You can install trodesnetwork and Python dependencies like this:

pip install trodesnetwork
pip install zmq
pip install msgpack

General Usage

Import trodes from the library. It contains a classes for querying the hardware querying general information. Here is how to establish a connection with the services located at trodes.hardware and trodes.TrodesInfoRequester:

from trodesnetwork import trodes
hardware = trodes.TrodesHardware()
info = trodes.TrodesInfoRequester()

Import socket from the library. It is used to subscribe to various data sources.

from trodesnetwork import socket
from trodesnetwork.socket import SinkSubscriber, SourcePublisher, SinkPublisher, SourceSubscriber

Then, subscribe to a specific data type that is being published.

spikes = SourceSubscriber('source.spikes')

In a main loop, receive the requested data and do your processing. For all kinds of data subscriptions, the below command copies one unit of data (one sample, one spike, one event, etc) from a buffer of such units. This command is generally put inside a while loop that keeps up with the flow of data, and either blocks until there is data available (default) or returns even if there is no data available for non-blocking operation:

data = spikes.receive()

The server_address should be changed accordingly if you are running the network from the GUI on a different address.

hardware = trodes.TrodesHardware(server_address="tcp://127.0.0.1:49152")
spikes = socket.SourceSubscriber('source.spikes',server_address="tcp://127.0.0.1:49152")

Supported Data Subscriptions

All data types are returned as a Python dictionary.

Local field potential (LFP): source.lfp

Use the local field potential by creating a subscriber object to ‘lfp’.

lfpSub = SourceSubscriber('source.lfp')
lfpSub.receive()

Dictionary key:value pairs

  • ‘localTimestamp’ : The hardware sample count since streaming began

  • ‘systemTimestamp’ : The 64-bit computer timestamp when the sample was first processed

  • ‘lfpData’ : A vector containing int16 values of the LFP band data for all channels

Sorted Spike Events: source.spikes

Use the sorted spike events by creating subscriber object to ‘spikes’.
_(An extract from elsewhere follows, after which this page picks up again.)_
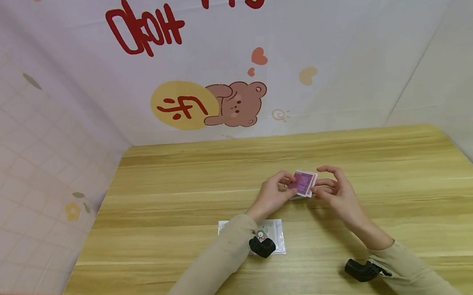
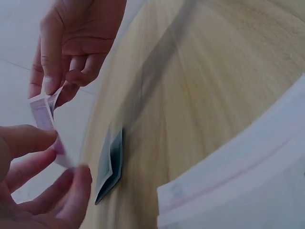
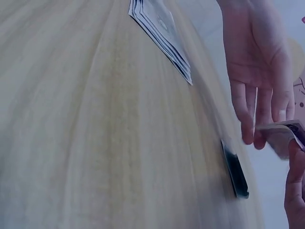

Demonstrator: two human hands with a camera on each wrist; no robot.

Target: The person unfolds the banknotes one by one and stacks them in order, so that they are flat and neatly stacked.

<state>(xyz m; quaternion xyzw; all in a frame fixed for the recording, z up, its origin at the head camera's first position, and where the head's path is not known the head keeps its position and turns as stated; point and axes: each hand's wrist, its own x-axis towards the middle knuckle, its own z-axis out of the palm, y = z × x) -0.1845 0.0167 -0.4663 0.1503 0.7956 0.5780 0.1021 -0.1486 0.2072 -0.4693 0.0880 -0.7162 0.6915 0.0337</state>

spikesSub = SourceSubscriber('source.spikes')
spikesSub.receive()

Dictionary key:value pairs

  • ‘localTimestamp’ : The hardware sample count since streaming began

  • ‘systemTimestamp’ : The 64-bit computer timestamp when the sample was first processed

  • ‘nTrodeId’ : The ID number of the nTrode

  • ‘cluster’ : The cluster number, starting with 1

Neural Data: source.neural

Access the unprocessed neural data from all channels by creating a subscriber object to ‘neural’. Note that this imposes heavy demands on the network, and is therefore turned off by default. It must first be turned on. See section on enabling or disabling raw data publishers below.

::

dataClient = trodesnetwork.DataClient(’tcp://127.0.0.1:49152’) dataClient.enable(‘neural’) neuralSub = SourceSubscriber(‘source.neural’) neuralSub.receive()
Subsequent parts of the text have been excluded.